## [Exercise prompt]
Return only those lines of the material that contain "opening".

## [Recorded data]
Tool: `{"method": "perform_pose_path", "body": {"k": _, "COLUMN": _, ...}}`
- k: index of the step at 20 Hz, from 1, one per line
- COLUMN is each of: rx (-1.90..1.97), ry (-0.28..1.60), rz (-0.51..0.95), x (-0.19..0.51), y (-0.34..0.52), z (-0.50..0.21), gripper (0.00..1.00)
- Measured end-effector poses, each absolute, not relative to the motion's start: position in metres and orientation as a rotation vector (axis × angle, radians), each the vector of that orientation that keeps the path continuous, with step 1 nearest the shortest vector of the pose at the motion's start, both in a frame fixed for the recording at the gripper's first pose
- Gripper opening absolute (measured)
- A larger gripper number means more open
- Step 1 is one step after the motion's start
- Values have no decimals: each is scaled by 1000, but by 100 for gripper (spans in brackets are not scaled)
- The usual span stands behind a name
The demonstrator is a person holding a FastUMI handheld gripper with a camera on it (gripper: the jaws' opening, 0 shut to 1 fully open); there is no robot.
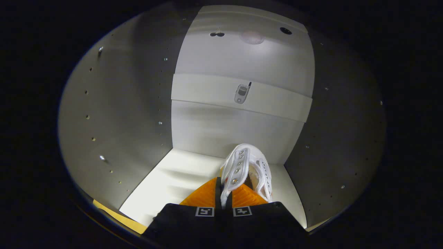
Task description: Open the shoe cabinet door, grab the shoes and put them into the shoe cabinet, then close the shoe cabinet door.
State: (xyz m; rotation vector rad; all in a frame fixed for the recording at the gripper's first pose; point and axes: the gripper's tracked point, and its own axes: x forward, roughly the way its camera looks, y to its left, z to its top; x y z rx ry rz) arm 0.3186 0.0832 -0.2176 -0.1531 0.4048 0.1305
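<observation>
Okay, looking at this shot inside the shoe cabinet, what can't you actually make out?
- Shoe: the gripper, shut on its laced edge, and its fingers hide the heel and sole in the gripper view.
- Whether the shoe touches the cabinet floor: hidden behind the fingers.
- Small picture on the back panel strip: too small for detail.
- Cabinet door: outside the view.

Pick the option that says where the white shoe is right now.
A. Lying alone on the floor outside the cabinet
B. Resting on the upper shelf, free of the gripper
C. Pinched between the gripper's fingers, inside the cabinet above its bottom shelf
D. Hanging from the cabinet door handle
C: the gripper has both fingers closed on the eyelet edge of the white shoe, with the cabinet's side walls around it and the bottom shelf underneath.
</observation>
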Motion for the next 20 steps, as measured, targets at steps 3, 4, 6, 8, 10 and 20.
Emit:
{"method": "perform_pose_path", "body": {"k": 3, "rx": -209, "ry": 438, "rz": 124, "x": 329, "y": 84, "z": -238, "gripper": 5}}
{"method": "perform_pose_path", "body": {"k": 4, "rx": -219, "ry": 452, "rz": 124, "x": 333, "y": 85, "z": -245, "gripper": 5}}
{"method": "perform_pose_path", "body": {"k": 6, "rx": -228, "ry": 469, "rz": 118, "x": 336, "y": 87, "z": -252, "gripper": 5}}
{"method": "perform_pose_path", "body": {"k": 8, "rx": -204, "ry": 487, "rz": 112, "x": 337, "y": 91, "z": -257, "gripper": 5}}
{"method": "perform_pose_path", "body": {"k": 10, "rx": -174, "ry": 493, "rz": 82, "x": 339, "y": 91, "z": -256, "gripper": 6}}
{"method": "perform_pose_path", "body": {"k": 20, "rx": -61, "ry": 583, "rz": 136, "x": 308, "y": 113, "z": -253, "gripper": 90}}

## [Written solution]
- Gripper opening absolute (measured)
The demonstrator is a person holding a FastUMI handheld gripper with a camera on it (gripper: the jaws' opening, 0 shut to 1 fully open); there is no robot.

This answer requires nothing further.